WHAT THE EXERCISE ASKS:
Draw out every line with the word "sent" from the listing below.

RECORDS FOR PROCESSING:
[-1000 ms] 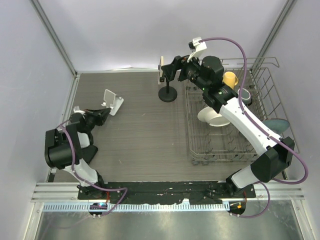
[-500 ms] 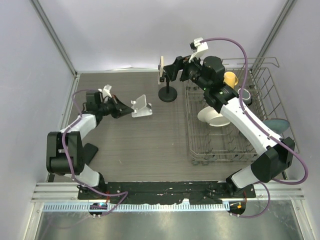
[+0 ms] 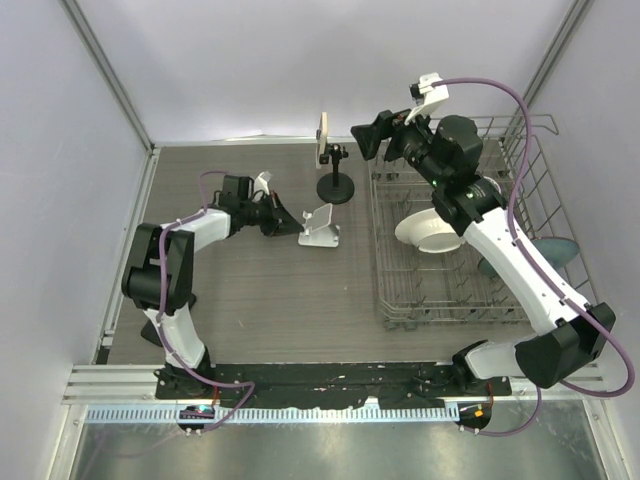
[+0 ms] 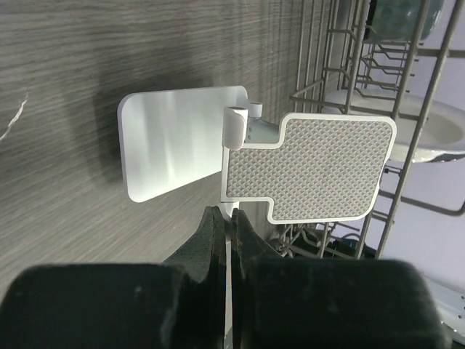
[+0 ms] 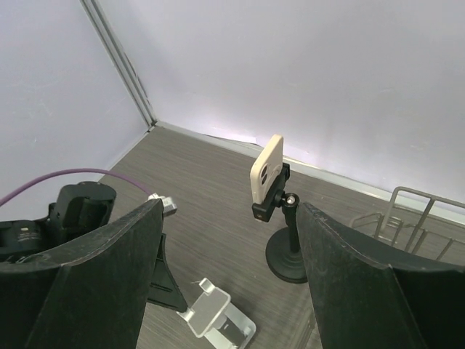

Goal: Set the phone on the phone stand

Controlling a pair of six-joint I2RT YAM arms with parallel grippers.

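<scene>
Across the grey table [image 3: 250, 295], with a wire dish rack [image 3: 381, 262] closing off the right side, the left gripper [image 3: 293, 222] pinches the thin edge of the white phone stand [image 3: 320, 226] at mid-table. The right gripper [image 3: 366, 142], fingers spread wide and empty, hovers just right of the cream phone [image 3: 323, 138], which is clipped upright on a black mount [image 3: 336, 188] at the far side. The stand wants its base fully flat before release, kept off the rack wire and the mount's foot; the open room lies near and left.
</scene>
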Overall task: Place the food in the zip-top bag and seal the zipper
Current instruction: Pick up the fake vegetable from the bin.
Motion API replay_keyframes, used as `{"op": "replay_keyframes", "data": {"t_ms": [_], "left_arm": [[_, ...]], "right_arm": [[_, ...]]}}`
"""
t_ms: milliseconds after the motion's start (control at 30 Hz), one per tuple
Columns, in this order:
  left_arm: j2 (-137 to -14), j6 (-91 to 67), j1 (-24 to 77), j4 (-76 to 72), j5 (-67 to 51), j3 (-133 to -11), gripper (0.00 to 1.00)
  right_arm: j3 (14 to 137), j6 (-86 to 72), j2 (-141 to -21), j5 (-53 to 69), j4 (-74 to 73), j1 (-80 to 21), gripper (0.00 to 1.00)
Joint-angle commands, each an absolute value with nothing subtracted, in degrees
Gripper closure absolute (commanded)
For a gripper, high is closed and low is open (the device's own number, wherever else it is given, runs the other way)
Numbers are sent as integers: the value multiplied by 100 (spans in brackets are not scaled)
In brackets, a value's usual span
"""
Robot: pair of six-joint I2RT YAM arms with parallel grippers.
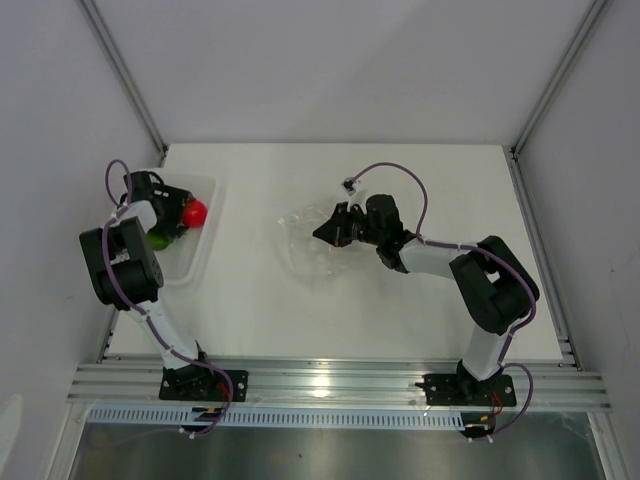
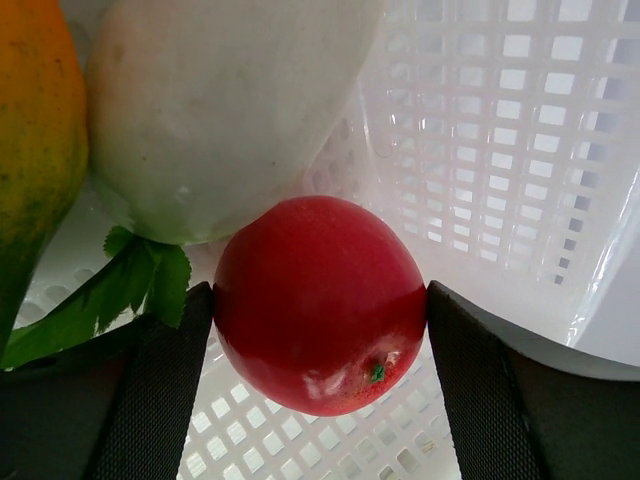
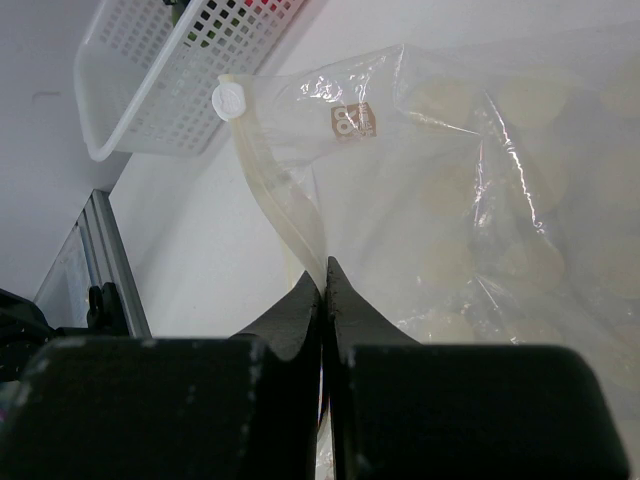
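My left gripper straddles the tomato in the basket at the top view's left, and its pads look to be touching both flanks. The zip-top bag lies well apart at frame centre, its edge pinched in my closed right gripper. White surface lies between, and I judge the basket wall is all I must clear.

Our left gripper touches the red tomato on both sides; the white piece lies just above it.
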State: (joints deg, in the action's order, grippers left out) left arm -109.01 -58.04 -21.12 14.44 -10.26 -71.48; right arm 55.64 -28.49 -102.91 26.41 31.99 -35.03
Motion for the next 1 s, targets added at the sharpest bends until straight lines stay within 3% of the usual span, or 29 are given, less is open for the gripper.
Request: {"op": "replay_keyframes", "data": {"t_ms": [0,300,500,967], "left_arm": [[-10784,-5880,-2074,1090,-1116,-7049,17],[-10363,-5766,-2074,818,-1195,-6839,40],[-9968,-5739,-2100,677,-1388,-6680,61],[-8799,-5827,-2355,211,-1924,-5731,86]], "right_arm": [[5739,-2804,-10318,2681,3393,-3480,100],[5739,-2804,-10327,2689,3401,-3480,100],[5739,-2821,-10327,2698,3419,-3489,100],[5739,-2839,-10353,2725,3463,-3480,100]]}}
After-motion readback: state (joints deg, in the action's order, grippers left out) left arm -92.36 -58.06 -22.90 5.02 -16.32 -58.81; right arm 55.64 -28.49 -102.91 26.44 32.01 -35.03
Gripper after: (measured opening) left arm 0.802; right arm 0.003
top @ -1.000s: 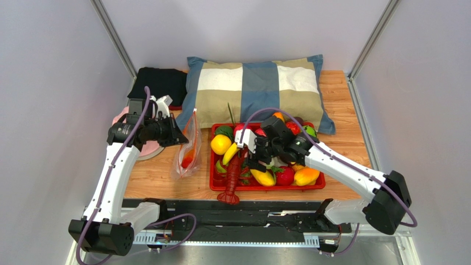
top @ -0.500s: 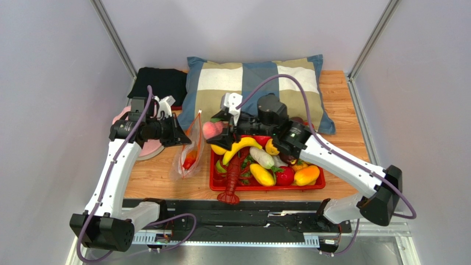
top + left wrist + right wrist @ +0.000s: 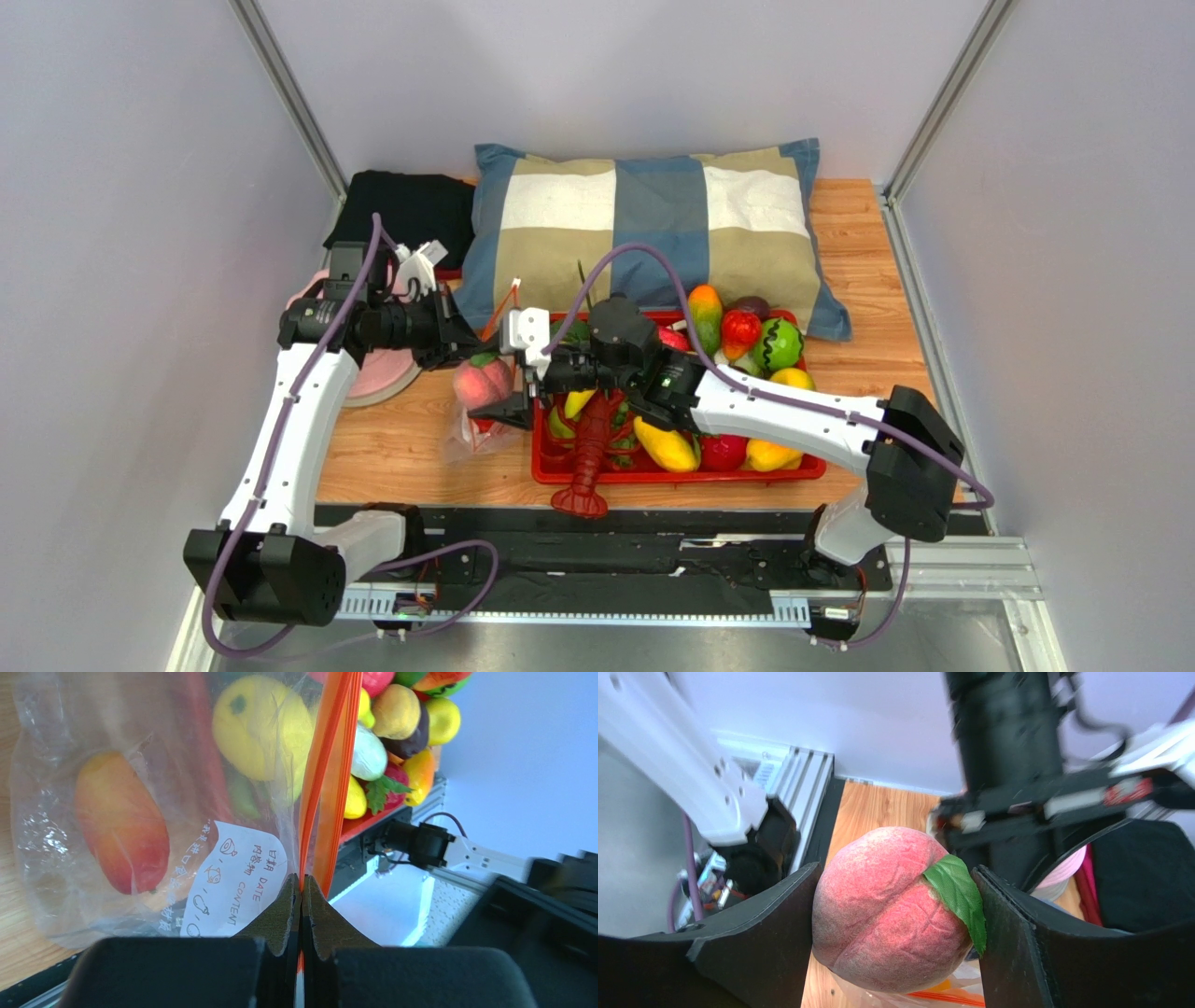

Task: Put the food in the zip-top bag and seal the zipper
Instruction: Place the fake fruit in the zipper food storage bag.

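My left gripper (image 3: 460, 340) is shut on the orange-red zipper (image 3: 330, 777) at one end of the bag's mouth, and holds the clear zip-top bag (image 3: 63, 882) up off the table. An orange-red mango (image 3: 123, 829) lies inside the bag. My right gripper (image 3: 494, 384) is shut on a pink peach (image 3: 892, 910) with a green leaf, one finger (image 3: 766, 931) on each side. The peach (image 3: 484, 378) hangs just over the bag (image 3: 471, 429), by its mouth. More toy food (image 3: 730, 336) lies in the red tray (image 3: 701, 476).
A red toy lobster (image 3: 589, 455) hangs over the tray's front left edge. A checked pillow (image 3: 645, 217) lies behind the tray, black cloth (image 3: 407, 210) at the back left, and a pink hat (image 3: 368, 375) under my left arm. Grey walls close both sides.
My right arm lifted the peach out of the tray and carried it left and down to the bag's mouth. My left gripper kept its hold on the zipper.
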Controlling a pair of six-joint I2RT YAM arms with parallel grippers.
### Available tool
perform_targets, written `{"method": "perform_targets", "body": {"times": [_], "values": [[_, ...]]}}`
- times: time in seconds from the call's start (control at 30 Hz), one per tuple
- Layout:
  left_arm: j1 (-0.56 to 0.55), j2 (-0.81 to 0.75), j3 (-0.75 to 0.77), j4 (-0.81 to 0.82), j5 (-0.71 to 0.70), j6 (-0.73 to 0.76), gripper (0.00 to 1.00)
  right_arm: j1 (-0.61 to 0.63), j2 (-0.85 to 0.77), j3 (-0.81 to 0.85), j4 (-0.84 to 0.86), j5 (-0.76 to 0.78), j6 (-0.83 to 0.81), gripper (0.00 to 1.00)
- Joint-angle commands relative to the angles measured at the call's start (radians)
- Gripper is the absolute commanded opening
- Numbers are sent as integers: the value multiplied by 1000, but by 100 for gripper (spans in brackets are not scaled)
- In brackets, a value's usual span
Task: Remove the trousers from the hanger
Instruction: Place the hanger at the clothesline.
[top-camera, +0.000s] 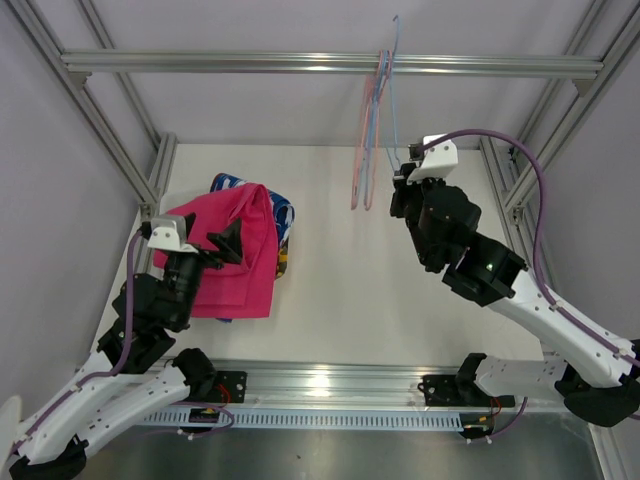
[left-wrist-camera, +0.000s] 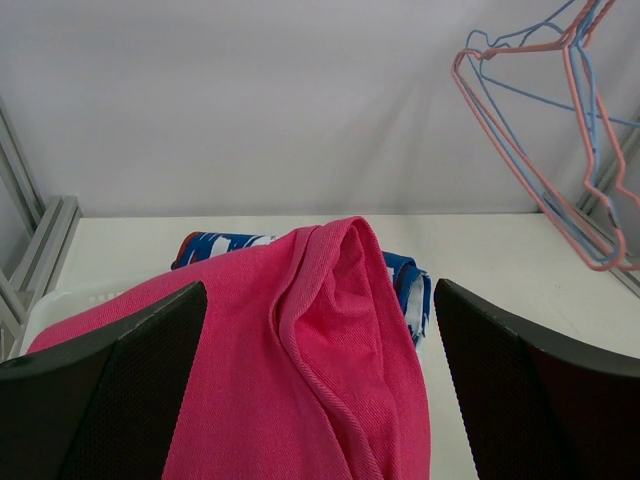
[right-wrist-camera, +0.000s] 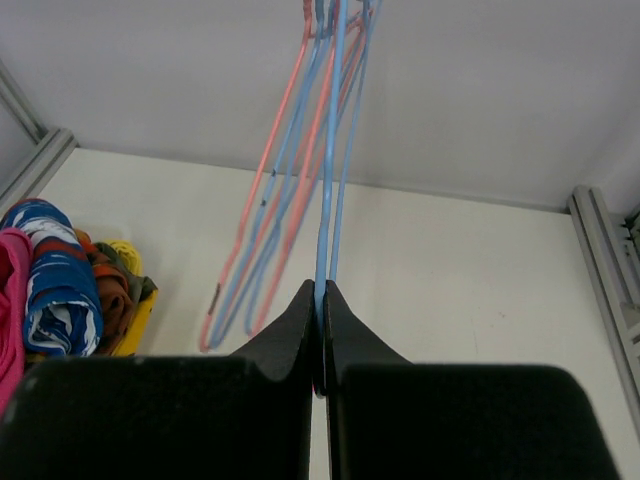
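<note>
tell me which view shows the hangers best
Left wrist: the hangers hang side-on, pink and blue outlines clear. Top external sees them edge-on under the rail; right wrist shows only wires rising from the shut right gripper.

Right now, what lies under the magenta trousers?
A blue-red-white patterned pair pokes out beneath the magenta trousers; the right wrist view shows orange cloth and yellow cloth too. Their stacking is covered.
</note>
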Motion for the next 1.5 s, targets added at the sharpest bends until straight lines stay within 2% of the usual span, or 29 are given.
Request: {"method": "perform_targets", "body": {"times": [0.0,0.77,0.8,0.83,0.9,0.93,1.03,1.17,1.33,1.47], "values": [[-6,-10,2,21,20,6,100,24,1,-14,16,14,43,0],[-6,-23,6,17,28,1,99,44,-51,-109,-39,67,100,0],[-6,-24,5,16,28,1,99,42,-53,-109,-45,69,106,3],[-6,-23,6,16,28,3,100,42,-54,-110,-51,71,112,13],[-6,-26,5,16,28,3,99,44,-63,-122,-64,64,126,22],[-6,-26,5,16,28,3,99,44,-68,-129,-65,60,129,32],[-6,-26,6,17,28,3,100,45,-85,-145,-88,45,153,48],[-6,-26,3,16,26,3,99,68,-100,-170,-123,67,189,59],[-6,-23,3,17,23,3,99,128,-143,-234,-160,116,255,65],[-6,-23,0,19,22,3,99,205,-200,-316,-218,169,368,68]]}}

RESULT OF THIS TASK:
Numbers are sent as integers: the value multiplied by 100 (spans in brackets are not scaled)
- Numbers are sent as integers: the value multiplied by 1000, but by 100 for gripper (spans in brackets are not scaled)

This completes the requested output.